• _ACTION ITEM_
Print each line exactly, beginning with the one where "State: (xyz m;" appears and ending at the last line below.

AVAILABLE DATA Block Start

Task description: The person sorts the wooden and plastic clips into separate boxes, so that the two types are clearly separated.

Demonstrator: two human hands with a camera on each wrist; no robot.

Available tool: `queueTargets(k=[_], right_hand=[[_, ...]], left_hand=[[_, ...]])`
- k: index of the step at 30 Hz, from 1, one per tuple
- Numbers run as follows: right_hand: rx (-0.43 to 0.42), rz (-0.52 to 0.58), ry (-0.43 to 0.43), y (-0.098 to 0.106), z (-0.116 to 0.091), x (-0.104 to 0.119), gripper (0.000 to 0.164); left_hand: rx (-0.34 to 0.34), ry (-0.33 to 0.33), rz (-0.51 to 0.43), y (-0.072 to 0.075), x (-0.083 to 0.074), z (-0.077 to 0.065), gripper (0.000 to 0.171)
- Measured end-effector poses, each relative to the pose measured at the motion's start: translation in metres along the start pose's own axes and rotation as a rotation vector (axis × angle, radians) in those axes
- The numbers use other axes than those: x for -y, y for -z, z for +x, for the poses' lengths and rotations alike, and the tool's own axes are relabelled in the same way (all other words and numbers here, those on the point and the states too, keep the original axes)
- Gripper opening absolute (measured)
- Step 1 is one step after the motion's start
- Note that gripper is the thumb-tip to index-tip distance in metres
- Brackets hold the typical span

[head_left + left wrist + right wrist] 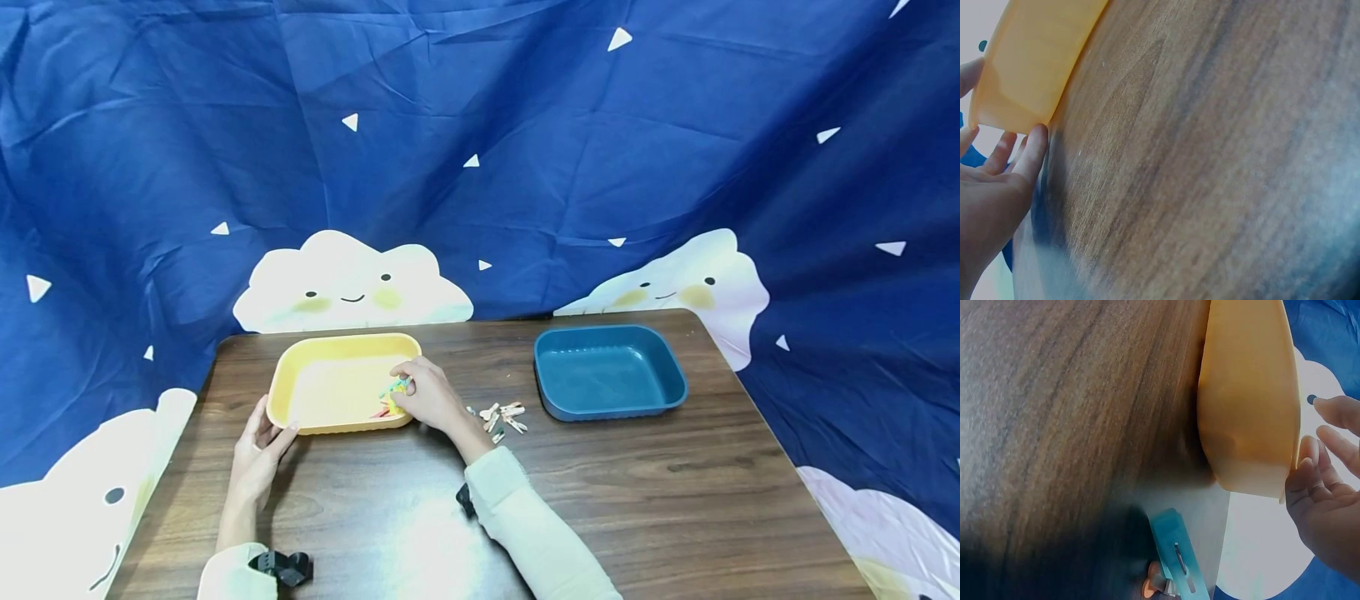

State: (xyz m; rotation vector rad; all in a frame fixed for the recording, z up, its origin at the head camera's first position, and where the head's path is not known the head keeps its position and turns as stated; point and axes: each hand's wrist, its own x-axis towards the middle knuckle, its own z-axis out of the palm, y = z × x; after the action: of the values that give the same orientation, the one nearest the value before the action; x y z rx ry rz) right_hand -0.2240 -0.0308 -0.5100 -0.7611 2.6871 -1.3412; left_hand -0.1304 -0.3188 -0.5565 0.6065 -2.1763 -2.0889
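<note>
A yellow tray (333,428) stands at the left of the table. My left hand (255,458) holds its near left corner, thumb and fingers against the outer walls; fingertips touch the tray's wall (1035,69) in the left wrist view. Over the tray's near right corner is my right hand (431,398), above several colourful clothespins (388,408). In the right wrist view this hand (1329,481) has its fingers apart at the rim, with nothing visible between them. To its right lie several small clothespins (513,410); a teal clothespin (1175,544) shows close up.
A blue tray (611,414) stands at the back right with nothing in it. The wooden table (645,500) has its back edge close to a blue cloth backdrop (525,100) printed with clouds. Dark wrist devices (281,567) sit at both sleeves.
</note>
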Motion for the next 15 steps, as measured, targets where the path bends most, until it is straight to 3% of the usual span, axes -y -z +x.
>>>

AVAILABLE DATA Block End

• _EXERCISE RESPONSE_
State: (xyz m; rotation vector rad; all in a frame fixed for the recording, z up, its origin at the head camera's first position, and where the head's path is not known the head keeps its position and turns as stated; point and axes: each hand's wrist, its own x-axis towards the middle knuckle, its own z-axis out of the palm, y = z × x; after the action: of the values that give the same orientation, the one nearest the value before the action; x y z rx ry rz) right_hand -0.2240 -0.0308 -0.5100 -0.7611 2.6871 -1.3412; left_hand -0.1304 -0.3188 -0.5565 0.6065 -2.1763 -2.0889
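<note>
A yellow tray (333,428) stands at the left of the table. My left hand (255,458) holds its near left corner, thumb and fingers against the outer walls; fingertips touch the tray's wall (1035,69) in the left wrist view. Over the tray's near right corner is my right hand (431,398), above several colourful clothespins (388,408). In the right wrist view this hand (1329,481) has its fingers apart at the rim, with nothing visible between them. To its right lie several small clothespins (513,410); a teal clothespin (1175,544) shows close up.
A blue tray (611,414) stands at the back right with nothing in it. The wooden table (645,500) has its back edge close to a blue cloth backdrop (525,100) printed with clouds. Dark wrist devices (281,567) sit at both sleeves.
</note>
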Motion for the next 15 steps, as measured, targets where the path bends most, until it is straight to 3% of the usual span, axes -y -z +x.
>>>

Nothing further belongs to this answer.